Well you can buy crypto-currency with a credit card or, in some cases, get it through a process called “mining.” Crypto-currency Mining is when a computer is used to solve a cryptographic puzzles in order to build blocks. Miners are rewarded with the crypto-currency.
Crypto-currencies are very beneficial because transactions in crypto-currencies are a one-to-one affair, taking place on a peer-to-peer networking structure that makes “cutting out the middle man” a standard practice.
This leads to greater clarity in establishing audit trails, less confusion over who should pay what to whom, and greater accountability, in that the two parties involved in a transaction each know who they are.
Another benefit is strong security. Once a crypto-currency transfer has been authorized, it can’t be reversed as in the case of the “charge-back” transactions allowed by credit card companies. This is a hedge against fraud which requires a specific agreement to be made between a buyer and seller regarding refunds in the event of a mistake or returns policy.

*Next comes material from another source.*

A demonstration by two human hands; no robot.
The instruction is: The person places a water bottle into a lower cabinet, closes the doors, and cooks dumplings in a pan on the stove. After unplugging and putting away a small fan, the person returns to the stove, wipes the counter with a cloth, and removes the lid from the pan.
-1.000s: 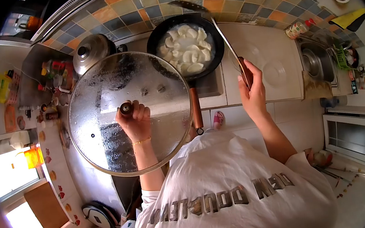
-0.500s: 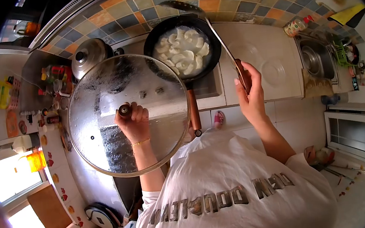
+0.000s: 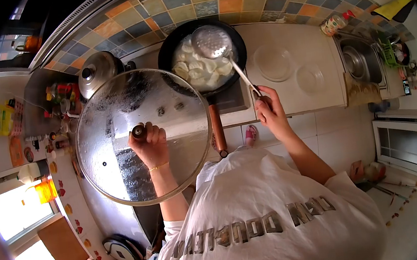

Finally, the strong encryption techniques employed throughout the distributed ledger (blockchain) and crypto-currency transaction processes are a safeguard against fraud and account tampering, and guarantors of consumer privacy.
Just because there’s a new currency out there does’nt mean it’s infallible. Although it’s designed to be more secure through encryption, there are still risks of using crypto-currencies.
4 Risks of Using Crypto-currencies
- Instability of Values.
- Lack of Acceptance.
- Transaction Errors.
How Is Blockchain And Crypto-currency Related?
You must have noticed in this article that the terms “blockchain” and “crypto-currency” often go together. So how is blockchain and crypto-currency related?
Blockchain is the platform which brings crypto-currencies into play. The blockchain is the technology that is serves as the distributed ledger that forms the network. This network creates the means for transacting, and enables transferring of value and information.
Blockchains serve as the basis technology, in which crypto-currencies are a part of the ecosystem. They go hand in hand, and crypto-currency is often necessary to transact on a blockchain. But without the blockchain, we would not have a means for these transactions to be recorded and transferred. At times crypto-currency can seen as tool on blockchain, in some cases serving as a resource or utility function. Other times they are used to digitize value of an asset.
Since the release of bitcoin as an open-source software in 2009, many other crypto-currencies have been created. A great innovative step that brought the use of digital currency to the fold has led to the trading, exchanging and even investing of different digital currencies thanks to the blockchain technology.